- **ASSIGNMENT**
Line by line, return the data exactly as shown.

--- --- ---

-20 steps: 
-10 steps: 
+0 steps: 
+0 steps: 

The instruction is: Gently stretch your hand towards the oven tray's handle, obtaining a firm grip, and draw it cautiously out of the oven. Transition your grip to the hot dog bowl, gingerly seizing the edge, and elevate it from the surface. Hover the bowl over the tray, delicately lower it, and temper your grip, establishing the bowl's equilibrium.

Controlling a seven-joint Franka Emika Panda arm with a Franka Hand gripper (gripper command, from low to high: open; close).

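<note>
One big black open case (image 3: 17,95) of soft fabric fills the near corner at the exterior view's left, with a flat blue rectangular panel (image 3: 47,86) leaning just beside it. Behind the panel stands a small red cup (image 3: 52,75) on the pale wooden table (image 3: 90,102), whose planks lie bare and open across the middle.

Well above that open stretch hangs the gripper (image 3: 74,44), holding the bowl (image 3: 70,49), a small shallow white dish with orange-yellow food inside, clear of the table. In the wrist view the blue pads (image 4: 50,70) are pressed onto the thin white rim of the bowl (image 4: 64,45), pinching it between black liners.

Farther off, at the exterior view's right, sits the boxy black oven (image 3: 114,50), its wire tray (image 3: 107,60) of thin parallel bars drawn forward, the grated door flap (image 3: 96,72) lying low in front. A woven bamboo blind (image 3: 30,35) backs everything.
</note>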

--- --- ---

- **EXERCISE OUTPUT**
-20 steps: 
-10 steps: 
+0 steps: 
+0 steps: 

The instruction is: Gently stretch your hand towards the oven tray's handle, obtaining a firm grip, and draw it cautiously out of the oven. Transition your grip to the hot dog bowl, gingerly seizing the edge, and elevate it from the surface. Hover the bowl over the tray, delicately lower it, and temper your grip, establishing the bowl's equilibrium.

Controlling a seven-joint Franka Emika Panda arm with a Franka Hand gripper (gripper command, from low to high: open; close).

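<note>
One big black open case (image 3: 17,95) of soft fabric fills the near corner at the exterior view's left, with a flat blue rectangular panel (image 3: 47,86) leaning just beside it. Behind the panel stands a small red cup (image 3: 52,75) on the pale wooden table (image 3: 90,102), whose planks lie bare and open across the middle.

Well above that open stretch hangs the gripper (image 3: 74,44), holding the bowl (image 3: 70,49), a small shallow white dish with orange-yellow food inside, clear of the table. In the wrist view the blue pads (image 4: 50,70) are pressed onto the thin white rim of the bowl (image 4: 64,45), pinching it between black liners.

Farther off, at the exterior view's right, sits the boxy black oven (image 3: 114,50), its wire tray (image 3: 107,60) of thin parallel bars drawn forward, the grated door flap (image 3: 96,72) lying low in front. A woven bamboo blind (image 3: 30,35) backs everything.
</note>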

There is nothing further to add to the answer.